The complete listing, repeated precisely, must form the answer.

>>>

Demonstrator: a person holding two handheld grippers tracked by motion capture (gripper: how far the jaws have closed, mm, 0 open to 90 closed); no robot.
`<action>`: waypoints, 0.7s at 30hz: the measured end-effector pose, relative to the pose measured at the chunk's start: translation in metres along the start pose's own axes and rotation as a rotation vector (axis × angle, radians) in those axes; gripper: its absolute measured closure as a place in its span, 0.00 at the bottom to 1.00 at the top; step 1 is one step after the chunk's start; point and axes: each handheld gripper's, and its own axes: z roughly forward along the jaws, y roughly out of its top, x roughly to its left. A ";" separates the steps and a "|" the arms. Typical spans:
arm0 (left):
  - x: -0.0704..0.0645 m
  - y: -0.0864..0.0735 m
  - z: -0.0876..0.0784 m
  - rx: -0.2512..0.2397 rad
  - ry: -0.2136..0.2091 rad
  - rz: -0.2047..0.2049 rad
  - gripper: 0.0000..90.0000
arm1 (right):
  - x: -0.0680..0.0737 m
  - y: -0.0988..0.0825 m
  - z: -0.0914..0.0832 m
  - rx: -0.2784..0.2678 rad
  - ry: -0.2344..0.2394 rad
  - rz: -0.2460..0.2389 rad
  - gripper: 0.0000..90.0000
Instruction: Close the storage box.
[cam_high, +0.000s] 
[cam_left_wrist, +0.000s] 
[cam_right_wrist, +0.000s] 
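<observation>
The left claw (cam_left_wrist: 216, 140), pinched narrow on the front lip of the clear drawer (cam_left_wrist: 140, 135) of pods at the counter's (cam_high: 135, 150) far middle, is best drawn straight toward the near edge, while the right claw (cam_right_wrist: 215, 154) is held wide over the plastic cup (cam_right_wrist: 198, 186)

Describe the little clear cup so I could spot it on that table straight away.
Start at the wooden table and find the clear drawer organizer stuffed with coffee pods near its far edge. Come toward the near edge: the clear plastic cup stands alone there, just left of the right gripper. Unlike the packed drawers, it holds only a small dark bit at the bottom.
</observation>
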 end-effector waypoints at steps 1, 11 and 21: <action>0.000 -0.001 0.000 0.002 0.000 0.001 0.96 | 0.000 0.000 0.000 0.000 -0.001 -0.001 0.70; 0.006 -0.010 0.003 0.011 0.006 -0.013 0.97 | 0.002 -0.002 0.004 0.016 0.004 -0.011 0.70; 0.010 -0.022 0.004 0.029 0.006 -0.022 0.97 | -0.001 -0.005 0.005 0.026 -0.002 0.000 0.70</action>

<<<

Answer to the problem.
Demonstrator: a person holding two handheld grippers tracked by motion capture (gripper: how far the jaws have closed, mm, 0 open to 90 closed); no robot.
`<action>`: waypoints, 0.7s at 30hz: the measured end-effector pose, relative to the pose measured at the chunk's start: translation in metres along the start pose's own axes and rotation as a rotation vector (axis × angle, radians) in those axes; gripper: its absolute measured closure as a place in its span, 0.00 at the bottom to 1.00 at the top; step 1 is one step after the chunk's start; point and axes: each handheld gripper's, and its own axes: z roughly forward along the jaws, y roughly out of its top, x roughly to its left. A ";" separates the steps and a "|" the arms. Typical spans:
arm0 (left):
  - x: -0.0704..0.0645 m
  - y: -0.0864..0.0735 m
  - z: -0.0876..0.0784 m
  - rx: -0.2512..0.2397 rad
  - ry: -0.2136..0.2091 rad
  - rz: -0.2047..0.2049 rad
  - gripper: 0.0000..90.0000
arm1 (right):
  - x: -0.0680..0.0737 m
  - y: -0.0988..0.0825 m
  - z: -0.0914..0.0832 m
  - rx: -0.2784..0.2678 rad
  - ry: -0.2344..0.2394 rad
  - rz: -0.2460..0.2389 rad
  - gripper: 0.0000..90.0000
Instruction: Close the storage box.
[cam_high, +0.000s] 
[cam_left_wrist, +0.000s] 
[cam_right_wrist, +0.000s] 
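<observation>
The left claw (cam_left_wrist: 216, 140), pinched narrow on the front lip of the clear drawer (cam_left_wrist: 140, 135) of pods at the counter's (cam_high: 135, 150) far middle, is best drawn straight toward the near edge, while the right claw (cam_right_wrist: 215, 154) is held wide over the plastic cup (cam_right_wrist: 198, 186)

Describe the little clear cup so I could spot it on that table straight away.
Start at the wooden table and find the clear drawer organizer stuffed with coffee pods near its far edge. Come toward the near edge: the clear plastic cup stands alone there, just left of the right gripper. Unlike the packed drawers, it holds only a small dark bit at the bottom.
</observation>
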 end-effector waypoints at steps 1, 11 and 21: <action>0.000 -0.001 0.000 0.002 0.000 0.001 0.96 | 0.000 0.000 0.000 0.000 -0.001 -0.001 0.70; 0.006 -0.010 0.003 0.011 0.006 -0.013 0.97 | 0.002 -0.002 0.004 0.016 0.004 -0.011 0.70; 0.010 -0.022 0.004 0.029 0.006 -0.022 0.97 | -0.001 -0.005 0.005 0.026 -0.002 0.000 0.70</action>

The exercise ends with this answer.